Ruby 1.9.2-p0, built from the tarball on Mac OS X 10.6.4 with the Xcode
3.2.5 tools.
Consider the following string:
STR = “sarà la cortesia del gran Lombardo”
Ruby (through irb) correctly identifies this as a Unicode string; the
first word (in case something swallows it on the way to your screen)
ends with an a-grave.
I’d like to naïvely split this line into words. The obvious way to do
this is:
words = STR.split /\W+/
adding the u qualifier to the regexp doesn’t matter
words becomes
=> [“sar”, “la”, “cortesia”, “del”, “gran”, “Lombardo”]

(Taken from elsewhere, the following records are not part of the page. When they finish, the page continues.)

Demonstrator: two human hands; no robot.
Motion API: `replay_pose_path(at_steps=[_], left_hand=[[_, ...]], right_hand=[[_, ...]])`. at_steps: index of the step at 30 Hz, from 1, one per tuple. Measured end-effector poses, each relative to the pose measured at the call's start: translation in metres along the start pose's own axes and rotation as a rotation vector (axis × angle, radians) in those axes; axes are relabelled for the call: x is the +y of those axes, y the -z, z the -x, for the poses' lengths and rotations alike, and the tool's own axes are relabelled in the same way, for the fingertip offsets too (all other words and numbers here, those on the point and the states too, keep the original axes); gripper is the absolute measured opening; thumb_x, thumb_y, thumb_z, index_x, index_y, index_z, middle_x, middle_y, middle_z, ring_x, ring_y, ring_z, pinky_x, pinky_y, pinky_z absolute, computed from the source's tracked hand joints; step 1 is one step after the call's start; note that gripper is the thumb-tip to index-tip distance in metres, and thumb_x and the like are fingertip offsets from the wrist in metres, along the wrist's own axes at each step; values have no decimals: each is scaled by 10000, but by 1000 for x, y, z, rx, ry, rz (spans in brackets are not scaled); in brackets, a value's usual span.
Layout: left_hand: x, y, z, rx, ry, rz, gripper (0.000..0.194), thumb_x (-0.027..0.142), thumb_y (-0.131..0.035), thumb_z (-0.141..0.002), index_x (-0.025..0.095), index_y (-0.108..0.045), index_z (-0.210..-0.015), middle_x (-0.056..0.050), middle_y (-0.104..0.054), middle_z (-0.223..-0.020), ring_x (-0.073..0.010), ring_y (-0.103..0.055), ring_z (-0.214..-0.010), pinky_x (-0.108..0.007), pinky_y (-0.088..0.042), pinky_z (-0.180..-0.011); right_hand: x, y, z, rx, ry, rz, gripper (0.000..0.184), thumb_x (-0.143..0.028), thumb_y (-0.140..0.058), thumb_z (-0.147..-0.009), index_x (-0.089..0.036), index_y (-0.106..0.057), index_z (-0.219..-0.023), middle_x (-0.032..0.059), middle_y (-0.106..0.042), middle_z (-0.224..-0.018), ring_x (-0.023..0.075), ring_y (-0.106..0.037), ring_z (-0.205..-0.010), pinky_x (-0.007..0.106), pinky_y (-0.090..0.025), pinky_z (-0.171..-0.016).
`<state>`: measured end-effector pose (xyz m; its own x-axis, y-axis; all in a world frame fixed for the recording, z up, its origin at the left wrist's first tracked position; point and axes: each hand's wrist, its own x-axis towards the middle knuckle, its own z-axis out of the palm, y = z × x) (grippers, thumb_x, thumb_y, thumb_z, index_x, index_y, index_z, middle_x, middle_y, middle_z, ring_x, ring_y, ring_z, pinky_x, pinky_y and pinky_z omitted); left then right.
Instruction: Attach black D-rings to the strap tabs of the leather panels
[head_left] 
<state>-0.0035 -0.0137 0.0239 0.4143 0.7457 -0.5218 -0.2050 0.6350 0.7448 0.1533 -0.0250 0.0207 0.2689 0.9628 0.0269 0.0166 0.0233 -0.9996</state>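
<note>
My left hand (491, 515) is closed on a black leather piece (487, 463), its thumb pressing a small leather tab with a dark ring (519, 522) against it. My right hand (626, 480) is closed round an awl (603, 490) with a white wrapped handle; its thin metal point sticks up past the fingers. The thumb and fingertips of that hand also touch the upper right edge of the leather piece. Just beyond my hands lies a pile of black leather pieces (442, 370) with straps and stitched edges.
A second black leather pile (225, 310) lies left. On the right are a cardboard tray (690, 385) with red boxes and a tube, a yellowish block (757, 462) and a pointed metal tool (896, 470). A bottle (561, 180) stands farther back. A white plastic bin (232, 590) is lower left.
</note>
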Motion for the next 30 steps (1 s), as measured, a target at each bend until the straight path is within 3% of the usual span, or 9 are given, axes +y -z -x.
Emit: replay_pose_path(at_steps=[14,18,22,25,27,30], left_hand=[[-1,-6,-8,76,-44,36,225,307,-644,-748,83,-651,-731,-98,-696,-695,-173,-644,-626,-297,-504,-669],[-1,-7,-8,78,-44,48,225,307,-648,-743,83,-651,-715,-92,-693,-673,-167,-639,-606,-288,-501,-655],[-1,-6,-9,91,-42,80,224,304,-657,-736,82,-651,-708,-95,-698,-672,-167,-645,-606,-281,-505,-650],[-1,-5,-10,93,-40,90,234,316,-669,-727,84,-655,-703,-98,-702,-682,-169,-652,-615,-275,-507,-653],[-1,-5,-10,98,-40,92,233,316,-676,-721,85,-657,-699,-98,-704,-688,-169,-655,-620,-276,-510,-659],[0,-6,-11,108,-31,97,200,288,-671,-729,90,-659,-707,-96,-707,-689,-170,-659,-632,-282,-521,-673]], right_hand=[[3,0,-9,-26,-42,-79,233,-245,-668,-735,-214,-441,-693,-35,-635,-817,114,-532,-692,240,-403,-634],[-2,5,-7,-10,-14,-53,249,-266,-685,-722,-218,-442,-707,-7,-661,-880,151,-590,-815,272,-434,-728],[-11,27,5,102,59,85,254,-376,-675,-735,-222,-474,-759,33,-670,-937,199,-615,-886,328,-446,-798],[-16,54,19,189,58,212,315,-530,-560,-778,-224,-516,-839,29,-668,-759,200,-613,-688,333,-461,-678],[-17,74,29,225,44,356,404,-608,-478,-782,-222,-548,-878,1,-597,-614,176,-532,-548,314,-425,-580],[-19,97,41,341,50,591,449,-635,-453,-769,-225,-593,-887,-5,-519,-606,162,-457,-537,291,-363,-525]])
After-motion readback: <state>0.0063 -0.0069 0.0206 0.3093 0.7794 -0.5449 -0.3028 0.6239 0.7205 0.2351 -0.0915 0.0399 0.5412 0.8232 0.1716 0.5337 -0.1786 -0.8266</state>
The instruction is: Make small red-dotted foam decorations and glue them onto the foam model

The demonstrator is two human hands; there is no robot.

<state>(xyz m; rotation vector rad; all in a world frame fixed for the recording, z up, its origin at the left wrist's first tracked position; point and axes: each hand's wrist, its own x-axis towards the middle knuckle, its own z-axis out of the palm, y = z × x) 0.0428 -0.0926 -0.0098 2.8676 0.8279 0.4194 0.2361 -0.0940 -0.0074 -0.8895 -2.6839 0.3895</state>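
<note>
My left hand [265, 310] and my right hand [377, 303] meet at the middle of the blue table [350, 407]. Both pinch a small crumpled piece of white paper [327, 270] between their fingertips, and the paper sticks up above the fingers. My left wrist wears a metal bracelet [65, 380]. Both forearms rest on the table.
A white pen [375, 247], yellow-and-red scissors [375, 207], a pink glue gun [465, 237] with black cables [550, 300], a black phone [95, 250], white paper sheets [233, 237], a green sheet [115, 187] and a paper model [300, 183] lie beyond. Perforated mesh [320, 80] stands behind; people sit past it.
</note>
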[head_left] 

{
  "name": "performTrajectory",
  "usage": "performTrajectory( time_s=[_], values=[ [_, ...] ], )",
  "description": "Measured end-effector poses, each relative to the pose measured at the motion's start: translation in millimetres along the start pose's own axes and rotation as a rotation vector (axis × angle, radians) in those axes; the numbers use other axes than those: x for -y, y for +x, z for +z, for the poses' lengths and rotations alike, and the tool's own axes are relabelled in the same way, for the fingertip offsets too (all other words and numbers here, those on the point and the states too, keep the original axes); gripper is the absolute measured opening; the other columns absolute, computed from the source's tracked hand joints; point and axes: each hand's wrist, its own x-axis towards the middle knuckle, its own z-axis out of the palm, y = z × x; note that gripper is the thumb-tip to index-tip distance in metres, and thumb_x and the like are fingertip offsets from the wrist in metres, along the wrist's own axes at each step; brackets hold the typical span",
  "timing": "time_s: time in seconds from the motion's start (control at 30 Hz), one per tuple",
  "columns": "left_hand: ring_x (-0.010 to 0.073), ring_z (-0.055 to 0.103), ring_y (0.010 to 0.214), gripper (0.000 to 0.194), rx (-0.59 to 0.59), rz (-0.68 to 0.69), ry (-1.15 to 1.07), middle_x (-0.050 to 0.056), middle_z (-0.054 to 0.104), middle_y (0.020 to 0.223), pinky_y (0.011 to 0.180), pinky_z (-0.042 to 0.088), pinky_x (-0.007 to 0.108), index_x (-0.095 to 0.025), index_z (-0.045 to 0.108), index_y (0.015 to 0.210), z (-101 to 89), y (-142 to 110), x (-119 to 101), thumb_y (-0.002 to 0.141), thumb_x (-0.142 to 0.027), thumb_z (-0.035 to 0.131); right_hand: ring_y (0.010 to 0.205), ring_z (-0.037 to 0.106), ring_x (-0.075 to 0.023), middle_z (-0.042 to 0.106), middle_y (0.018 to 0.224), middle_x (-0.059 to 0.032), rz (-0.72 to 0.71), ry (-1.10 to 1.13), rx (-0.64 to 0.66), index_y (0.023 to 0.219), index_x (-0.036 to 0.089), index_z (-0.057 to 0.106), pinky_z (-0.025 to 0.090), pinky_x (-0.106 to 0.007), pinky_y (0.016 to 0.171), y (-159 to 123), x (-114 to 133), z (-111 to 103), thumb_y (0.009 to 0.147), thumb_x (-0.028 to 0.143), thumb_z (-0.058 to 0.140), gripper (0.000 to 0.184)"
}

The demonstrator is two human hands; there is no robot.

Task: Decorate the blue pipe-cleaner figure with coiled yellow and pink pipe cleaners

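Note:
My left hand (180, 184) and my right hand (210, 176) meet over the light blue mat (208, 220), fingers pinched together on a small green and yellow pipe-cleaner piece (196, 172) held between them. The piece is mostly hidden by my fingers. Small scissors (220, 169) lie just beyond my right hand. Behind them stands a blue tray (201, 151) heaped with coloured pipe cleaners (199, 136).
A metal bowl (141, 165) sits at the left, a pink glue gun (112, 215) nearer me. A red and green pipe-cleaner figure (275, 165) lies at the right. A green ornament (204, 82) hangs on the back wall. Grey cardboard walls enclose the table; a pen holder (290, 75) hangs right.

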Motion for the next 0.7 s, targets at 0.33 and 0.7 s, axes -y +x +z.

The a-grave gets interpreted as a non-word (and therefore separator)
character. Apparently the regex implementation doesn’t know about
non-ASCII letter classes. Unicode word separation is hard, but Ruby is
famous enough for its Unicode support that I’d hoped it would handle it.
Changing the separator regex to something like /[- .,’;: ]+/ will do as
a workaround, if I’m willing to iterate my code till I’ve found all the
separators. But I hate non-general solutions.
Is there any way to fix this? I can rebuild Ruby if need be, though I
see nothing obvious in “./configure --help”.
— F